- **What is needed**: In the entries below, the lines from the one with "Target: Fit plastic" through the one with "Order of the" are to be copied exactly; both ends count.

Records from a data source
'''
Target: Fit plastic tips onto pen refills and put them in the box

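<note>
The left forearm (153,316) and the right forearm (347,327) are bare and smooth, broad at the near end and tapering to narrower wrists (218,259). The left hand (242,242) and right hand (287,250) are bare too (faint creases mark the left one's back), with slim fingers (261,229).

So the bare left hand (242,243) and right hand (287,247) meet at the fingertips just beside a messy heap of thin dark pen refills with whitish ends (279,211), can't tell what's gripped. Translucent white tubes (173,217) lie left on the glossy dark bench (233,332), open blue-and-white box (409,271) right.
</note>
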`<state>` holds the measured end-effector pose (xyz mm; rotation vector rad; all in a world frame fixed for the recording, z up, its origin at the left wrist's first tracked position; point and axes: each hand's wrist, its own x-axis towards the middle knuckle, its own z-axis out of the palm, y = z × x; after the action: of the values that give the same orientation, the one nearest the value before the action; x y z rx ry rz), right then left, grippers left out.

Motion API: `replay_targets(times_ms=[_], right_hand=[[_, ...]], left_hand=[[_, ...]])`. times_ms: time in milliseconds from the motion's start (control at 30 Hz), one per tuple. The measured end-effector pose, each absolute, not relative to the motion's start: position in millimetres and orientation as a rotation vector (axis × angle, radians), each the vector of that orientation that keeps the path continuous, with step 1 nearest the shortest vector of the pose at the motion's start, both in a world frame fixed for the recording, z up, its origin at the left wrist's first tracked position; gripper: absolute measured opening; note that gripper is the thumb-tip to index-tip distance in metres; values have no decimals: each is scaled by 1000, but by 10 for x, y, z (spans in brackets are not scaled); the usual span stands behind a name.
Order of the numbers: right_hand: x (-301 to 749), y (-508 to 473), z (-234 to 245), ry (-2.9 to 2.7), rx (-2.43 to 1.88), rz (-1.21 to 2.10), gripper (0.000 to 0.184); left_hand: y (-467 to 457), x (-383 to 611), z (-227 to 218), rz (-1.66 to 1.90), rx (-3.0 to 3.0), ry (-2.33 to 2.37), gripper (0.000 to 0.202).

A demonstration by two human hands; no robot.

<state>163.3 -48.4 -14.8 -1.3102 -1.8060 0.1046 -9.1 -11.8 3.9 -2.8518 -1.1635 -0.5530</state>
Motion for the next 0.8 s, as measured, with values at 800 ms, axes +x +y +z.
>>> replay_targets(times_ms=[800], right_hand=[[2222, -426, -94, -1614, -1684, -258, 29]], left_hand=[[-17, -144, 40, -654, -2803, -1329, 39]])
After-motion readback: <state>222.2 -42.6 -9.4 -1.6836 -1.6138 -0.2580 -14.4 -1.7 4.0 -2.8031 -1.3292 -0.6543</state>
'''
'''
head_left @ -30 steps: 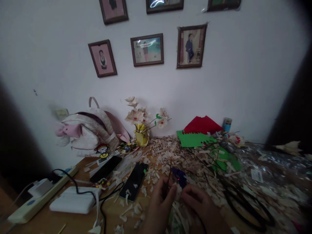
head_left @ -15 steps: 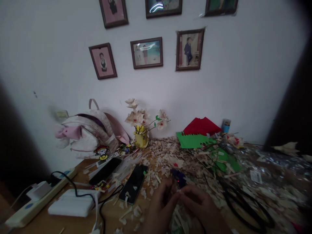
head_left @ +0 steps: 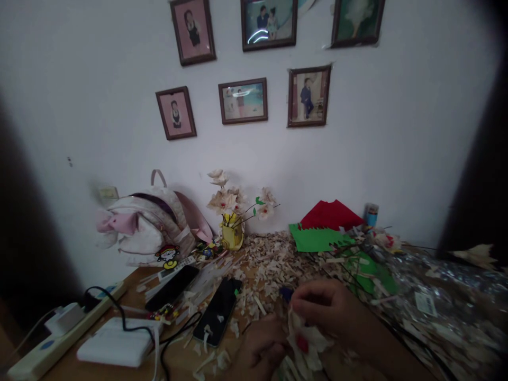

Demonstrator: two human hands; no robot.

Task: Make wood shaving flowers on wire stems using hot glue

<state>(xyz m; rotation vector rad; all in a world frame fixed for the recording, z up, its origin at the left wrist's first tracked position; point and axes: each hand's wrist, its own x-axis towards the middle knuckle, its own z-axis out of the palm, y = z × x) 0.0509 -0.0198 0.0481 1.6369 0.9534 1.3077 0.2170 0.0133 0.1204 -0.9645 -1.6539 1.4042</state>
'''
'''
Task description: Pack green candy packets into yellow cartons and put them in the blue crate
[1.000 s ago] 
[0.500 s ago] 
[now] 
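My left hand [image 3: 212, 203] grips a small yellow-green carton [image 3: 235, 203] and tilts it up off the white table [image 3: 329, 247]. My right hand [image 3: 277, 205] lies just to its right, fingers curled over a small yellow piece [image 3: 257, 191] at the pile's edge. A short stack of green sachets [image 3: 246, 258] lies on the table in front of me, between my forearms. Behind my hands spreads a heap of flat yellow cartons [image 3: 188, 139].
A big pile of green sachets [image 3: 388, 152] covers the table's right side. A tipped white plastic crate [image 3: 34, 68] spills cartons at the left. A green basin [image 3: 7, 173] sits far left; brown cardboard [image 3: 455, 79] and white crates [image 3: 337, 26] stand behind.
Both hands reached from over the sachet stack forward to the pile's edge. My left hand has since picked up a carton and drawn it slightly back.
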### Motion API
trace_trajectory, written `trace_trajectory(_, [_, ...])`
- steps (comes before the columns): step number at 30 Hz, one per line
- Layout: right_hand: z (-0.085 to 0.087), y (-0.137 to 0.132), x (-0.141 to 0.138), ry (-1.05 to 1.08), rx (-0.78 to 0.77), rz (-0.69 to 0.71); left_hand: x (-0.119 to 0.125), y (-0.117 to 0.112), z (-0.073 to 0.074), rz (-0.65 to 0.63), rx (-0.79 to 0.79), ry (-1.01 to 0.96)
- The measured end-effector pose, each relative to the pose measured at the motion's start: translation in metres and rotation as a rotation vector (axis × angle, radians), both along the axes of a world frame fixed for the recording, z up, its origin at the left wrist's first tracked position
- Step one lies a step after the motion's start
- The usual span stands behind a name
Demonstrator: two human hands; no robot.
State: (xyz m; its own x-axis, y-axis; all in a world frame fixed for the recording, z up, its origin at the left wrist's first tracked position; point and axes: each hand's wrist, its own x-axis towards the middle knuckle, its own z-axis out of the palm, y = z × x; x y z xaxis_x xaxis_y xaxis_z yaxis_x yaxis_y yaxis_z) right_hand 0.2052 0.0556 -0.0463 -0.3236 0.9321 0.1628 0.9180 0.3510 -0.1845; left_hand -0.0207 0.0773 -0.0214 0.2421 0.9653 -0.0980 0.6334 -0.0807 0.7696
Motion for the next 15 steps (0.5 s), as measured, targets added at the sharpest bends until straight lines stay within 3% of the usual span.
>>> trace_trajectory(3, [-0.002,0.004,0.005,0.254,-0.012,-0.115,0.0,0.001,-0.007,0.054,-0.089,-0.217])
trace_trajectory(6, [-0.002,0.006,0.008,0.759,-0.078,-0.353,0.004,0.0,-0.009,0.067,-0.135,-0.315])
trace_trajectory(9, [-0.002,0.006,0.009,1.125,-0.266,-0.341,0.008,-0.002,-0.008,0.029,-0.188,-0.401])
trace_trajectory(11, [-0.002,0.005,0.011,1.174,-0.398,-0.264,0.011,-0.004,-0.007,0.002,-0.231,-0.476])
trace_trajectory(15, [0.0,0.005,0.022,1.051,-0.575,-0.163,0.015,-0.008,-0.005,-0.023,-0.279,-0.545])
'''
- **Solved exercise**:
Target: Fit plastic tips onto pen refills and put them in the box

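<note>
The left forearm (153,316) and the right forearm (347,327) are bare and smooth, broad at the near end and tapering to narrower wrists (218,259). The left hand (242,242) and right hand (287,250) are bare too (faint creases mark the left one's back), with slim fingers (261,229).

So the bare left hand (242,243) and right hand (287,247) meet at the fingertips just beside a messy heap of thin dark pen refills with whitish ends (279,211), can't tell what's gripped. Translucent white tubes (173,217) lie left on the glossy dark bench (233,332), open blue-and-white box (409,271) right.
</note>
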`<state>` holds the measured end-effector pose (xyz mm; rotation vector rad; all in a world frame fixed for the recording, z up, its origin at the left wrist's first tracked position; point and axes: each hand's wrist, its own x-axis towards the middle knuckle, its own z-axis out of the palm, y = z × x; after the action: of the values that give the same orientation, the one nearest the value before the action; x y z rx ry rz), right then left, grippers left out.

Motion API: `replay_targets(times_ms=[_], right_hand=[[_, ...]], left_hand=[[_, ...]])`. times_ms: time in milliseconds from the motion's start (control at 30 Hz), one per tuple. The measured end-effector pose, each absolute, not relative to the motion's start: position in millimetres and orientation as a rotation vector (axis × angle, radians), each the vector of that orientation that keeps the path continuous, with step 1 nearest the shortest vector of the pose at the motion's start, both in a world frame fixed for the recording, z up, its origin at the left wrist's first tracked position; gripper: absolute measured opening; note that gripper is the thumb-tip to index-tip distance in metres; values have no decimals: each is scaled by 1000, but by 10 for x, y, z (spans in brackets are not scaled); the usual span stands behind a name.
Order of the numbers: right_hand: x (-301 to 749), y (-508 to 473), z (-234 to 245), ry (-2.9 to 2.7), rx (-2.43 to 1.88), rz (-1.21 to 2.10), gripper (0.000 to 0.184); left_hand: y (-467 to 457), x (-383 to 611), z (-227 to 218), rz (-1.66 to 1.90), rx (-3.0 to 3.0), ry (-2.33 to 2.37), gripper (0.000 to 0.202).

Here the work on this exercise is complete.